## [Brief]
Look through the data below and extract, unchanged, the lines from the one that contains "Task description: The" to the one that contains "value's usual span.", both included.

● ● ● ● ● ● ●

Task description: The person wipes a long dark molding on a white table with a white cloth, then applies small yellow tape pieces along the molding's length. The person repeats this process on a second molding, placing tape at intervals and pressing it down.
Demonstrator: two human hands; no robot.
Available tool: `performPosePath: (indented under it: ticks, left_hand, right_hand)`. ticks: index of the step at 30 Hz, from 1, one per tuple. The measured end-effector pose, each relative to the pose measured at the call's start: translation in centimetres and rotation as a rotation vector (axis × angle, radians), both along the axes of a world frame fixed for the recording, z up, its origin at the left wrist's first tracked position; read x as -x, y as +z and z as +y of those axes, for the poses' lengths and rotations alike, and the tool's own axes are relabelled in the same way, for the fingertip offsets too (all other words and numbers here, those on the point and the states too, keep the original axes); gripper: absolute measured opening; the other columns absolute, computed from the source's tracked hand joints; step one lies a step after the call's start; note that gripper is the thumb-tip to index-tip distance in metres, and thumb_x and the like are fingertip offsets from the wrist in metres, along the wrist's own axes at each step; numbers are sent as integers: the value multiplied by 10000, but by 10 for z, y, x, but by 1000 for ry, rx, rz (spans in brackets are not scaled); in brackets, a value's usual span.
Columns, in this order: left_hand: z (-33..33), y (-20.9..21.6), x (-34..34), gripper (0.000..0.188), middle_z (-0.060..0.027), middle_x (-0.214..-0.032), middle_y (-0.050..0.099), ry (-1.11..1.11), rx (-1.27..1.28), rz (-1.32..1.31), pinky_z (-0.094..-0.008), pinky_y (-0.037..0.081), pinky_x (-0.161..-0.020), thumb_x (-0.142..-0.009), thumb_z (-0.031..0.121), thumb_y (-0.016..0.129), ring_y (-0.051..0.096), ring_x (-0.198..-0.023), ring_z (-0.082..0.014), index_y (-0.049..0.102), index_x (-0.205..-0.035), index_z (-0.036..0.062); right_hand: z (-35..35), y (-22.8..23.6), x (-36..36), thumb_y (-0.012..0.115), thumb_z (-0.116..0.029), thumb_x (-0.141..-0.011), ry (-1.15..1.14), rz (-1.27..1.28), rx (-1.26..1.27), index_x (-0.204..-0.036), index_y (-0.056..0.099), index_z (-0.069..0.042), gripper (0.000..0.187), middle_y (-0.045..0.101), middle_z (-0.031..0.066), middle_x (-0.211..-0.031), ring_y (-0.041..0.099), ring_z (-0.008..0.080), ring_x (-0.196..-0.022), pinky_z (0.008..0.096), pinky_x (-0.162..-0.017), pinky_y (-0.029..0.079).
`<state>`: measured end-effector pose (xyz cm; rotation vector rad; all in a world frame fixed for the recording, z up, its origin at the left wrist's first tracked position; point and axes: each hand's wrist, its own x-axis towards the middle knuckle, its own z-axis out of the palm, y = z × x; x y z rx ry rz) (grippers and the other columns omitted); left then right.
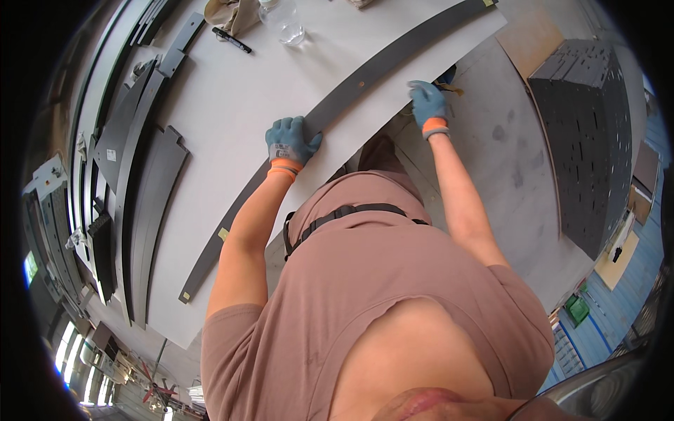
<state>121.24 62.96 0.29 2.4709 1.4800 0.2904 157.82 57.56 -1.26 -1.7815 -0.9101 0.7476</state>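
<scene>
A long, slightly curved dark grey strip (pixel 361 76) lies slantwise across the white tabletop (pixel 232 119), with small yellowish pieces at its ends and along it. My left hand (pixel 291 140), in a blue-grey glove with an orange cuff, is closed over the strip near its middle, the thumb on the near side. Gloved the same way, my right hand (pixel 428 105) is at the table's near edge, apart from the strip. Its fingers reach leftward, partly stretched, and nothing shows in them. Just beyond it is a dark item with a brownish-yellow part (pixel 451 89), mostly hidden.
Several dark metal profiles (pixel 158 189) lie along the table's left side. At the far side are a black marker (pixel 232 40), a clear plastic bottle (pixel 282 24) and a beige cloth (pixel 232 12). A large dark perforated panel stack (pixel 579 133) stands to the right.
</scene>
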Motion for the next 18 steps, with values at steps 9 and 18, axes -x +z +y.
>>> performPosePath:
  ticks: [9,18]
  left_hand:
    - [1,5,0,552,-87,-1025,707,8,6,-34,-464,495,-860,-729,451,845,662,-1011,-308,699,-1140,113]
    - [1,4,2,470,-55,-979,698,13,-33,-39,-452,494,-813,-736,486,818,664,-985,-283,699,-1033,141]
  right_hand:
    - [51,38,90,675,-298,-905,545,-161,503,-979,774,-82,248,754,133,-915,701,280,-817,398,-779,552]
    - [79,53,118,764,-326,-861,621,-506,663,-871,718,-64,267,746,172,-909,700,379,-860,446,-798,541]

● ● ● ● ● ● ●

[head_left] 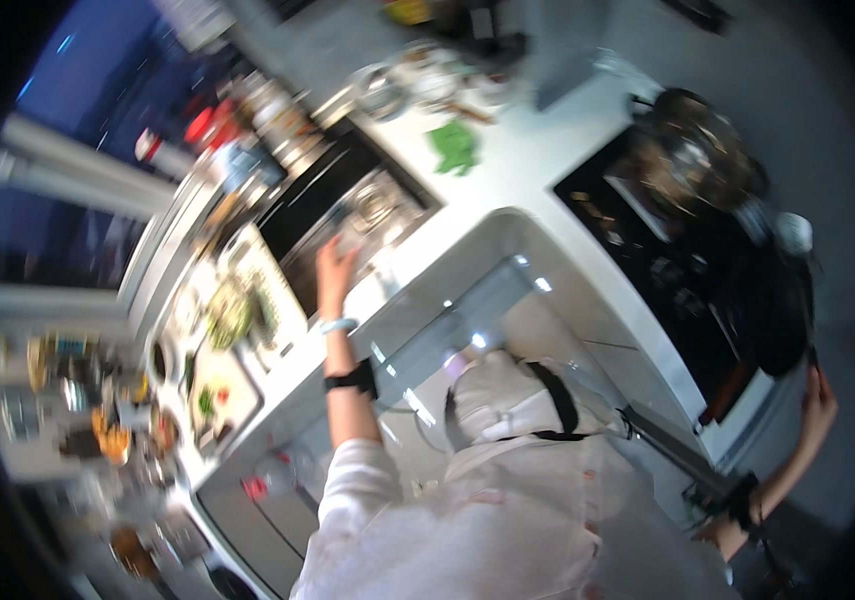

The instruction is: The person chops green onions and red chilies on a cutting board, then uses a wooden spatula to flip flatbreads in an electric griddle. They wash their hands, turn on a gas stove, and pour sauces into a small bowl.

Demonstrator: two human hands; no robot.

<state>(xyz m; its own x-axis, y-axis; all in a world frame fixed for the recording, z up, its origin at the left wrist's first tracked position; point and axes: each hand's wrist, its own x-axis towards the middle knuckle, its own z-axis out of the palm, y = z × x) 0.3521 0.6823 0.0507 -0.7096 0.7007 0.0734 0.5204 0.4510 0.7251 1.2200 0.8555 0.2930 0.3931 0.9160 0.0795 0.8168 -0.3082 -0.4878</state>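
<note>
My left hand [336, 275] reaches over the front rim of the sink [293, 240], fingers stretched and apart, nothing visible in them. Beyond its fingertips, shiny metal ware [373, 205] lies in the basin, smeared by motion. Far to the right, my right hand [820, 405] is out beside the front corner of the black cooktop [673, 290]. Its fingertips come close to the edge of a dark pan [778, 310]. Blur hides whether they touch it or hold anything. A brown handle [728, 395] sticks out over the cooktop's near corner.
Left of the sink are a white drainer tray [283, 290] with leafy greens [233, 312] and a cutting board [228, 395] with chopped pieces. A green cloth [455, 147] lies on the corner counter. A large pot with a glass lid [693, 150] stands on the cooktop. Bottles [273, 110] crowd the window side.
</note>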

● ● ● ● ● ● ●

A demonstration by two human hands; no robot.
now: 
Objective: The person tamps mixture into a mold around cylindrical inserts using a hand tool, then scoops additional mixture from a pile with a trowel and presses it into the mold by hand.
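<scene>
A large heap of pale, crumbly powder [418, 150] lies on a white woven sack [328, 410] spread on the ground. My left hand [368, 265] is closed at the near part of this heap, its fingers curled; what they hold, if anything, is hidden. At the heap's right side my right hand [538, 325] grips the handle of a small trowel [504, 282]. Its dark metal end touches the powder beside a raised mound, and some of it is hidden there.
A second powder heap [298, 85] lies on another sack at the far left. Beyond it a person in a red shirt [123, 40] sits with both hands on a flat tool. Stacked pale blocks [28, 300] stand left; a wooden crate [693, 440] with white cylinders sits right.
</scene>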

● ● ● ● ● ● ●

## [Result for this task]
Task description: The person wipes a long dark molding on a white table with a white cloth, then applies small yellow tape pieces along the molding's length. The person repeats this process on a second molding, placing tape at intervals and pressing it down.
Demonstrator: two human hands; no robot.
Available tool: `performPosePath: (indented under it: ticks, left_hand, right_hand)`. ticks: index of the step at 30 Hz, from 1, one per tuple. The measured end-effector pose, each relative to the pose measured at the call's start: translation in centimetres and rotation as a rotation vector (axis × angle, radians), both along the axes of a world frame fixed for the recording, z up, its origin at the left wrist's first tracked position; read x as -x, y as +z and z as +y of those axes, for the poses' lengths and rotations alike, and the tool's own axes are relabelled in the same way, for the fingertip offsets too (all other words and numbers here, those on the point and the states too, keep the original axes); gripper: absolute measured opening; the other columns absolute, computed from the source's tracked hand joints; step one lies a step after the call's start; note that gripper is the thumb-tip to index-tip distance in metres, and thumb_x and the like are fingertip offsets from the wrist in metres, along the wrist's own axes at each step; numbers are sent as integers: the value multiplied by 10000, but by 10 for z, y, x, but by 1000 for ry, rx, rz (spans in brackets are not scaled); in brackets, a value's usual span.

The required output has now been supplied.